When procuring goods our clients are sometimes faced with purchasing a good through a third party distributor rather than directly from the manufacturer of the good. An indirect purchase through a distributor can be problematic from a contractual perspective if the distributor is not willing to take full responsibility for all aspects of providing the relevant good (e.g., the delivery, performance, installation, and maintenance of the good, as applicable). Distributors sometimes attempt to avoid providing all of the product representations and warranties that would routinely be provided by a manufacturer of goods. A distributor may be hesitant to provide warranties on a good that it has neither manufactured nor tested itself.

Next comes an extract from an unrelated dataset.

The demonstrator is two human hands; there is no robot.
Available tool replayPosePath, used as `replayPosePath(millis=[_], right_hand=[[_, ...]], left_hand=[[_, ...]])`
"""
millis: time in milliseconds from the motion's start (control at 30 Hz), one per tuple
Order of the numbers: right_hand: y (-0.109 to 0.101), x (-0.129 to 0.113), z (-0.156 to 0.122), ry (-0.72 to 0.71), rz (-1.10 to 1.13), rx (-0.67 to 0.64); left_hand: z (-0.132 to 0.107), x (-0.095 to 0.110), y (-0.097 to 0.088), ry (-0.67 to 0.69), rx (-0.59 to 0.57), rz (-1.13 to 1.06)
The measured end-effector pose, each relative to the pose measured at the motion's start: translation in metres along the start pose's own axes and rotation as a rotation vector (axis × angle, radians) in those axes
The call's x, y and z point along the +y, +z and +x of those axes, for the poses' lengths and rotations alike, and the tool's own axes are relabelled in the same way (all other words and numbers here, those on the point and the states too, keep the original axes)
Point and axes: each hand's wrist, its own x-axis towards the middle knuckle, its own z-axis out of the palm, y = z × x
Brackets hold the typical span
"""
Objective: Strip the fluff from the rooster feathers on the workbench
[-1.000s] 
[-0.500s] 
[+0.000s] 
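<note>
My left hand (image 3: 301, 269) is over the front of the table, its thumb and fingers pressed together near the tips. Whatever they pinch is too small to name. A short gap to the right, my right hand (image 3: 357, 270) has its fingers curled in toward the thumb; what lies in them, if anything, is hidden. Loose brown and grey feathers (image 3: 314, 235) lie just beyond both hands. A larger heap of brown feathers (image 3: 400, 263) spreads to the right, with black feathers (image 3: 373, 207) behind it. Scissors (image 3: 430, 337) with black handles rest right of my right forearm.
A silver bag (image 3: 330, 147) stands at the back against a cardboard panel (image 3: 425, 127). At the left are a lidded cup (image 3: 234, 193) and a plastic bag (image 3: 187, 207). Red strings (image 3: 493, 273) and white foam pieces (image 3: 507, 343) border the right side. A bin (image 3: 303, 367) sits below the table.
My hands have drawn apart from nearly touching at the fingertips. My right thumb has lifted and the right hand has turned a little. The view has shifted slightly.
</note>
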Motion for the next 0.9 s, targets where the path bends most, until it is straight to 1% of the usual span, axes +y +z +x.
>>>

In some such situations, a distributor may seek to share the risks related to the supply of a good by requesting that the purchaser enter into separate agreements with each of the distributor and manufacturer. The agreement with the distributor would identify such things as the products being purchased, pricing, and delivery terms, while the agreement with the manufacturer would address such things as product warranties, specifications, and service or maintenance terms. In our experience one of the primary difficulties of a two contract approach in this type of arrangement is that, unless the risk allocation terms of the two contracts are very carefully drafted and responsibilities are clearly delineated, the result could be that the purchaser is unclear as to which party is responsible for which obligations and risks. If something goes wrong, a purchaser could find itself in a situation in which all parties are pointing fingers at each other because the relevant contracts do not provide sufficient clarity as to which party bears responsibility for a particular type of damage.
The best case scenario from a purchaser’s perspective is for the purchaser to enter into only an agreement with the distributor, rather than agreements with both the distributor and manufacturer. This agreement with the distributor will require the distributor to take full responsibility for all risks related to the good and its supply to the purchaser. If the distributor wants the manufacturer to share responsibility for the good, then the distributor can enter into a separate agreement with the manufacturer to allocate risk between the distributor and manufacturer. This agreement would be separate and apart from the purchase agreement between the purchaser and distributor.
One solution that DDO has used to help avoid debate about what contractual arrangements will be utilized when purchasing through a distributor is to address this issue at the request stage of a procurement. If a purchaser requires, as a condition of participation in its RFP (or other requesting document, as applicable), the distributor to agree that it will be directly accountable to the purchaser for all risks and obligations related to the provision of the required good, then the purchaser can avoid having to negotiate this aspect of the contractual arrangements at a later stage in the procurement process. In this way we find that we can avoid some headaches related to a purchase through a distributor.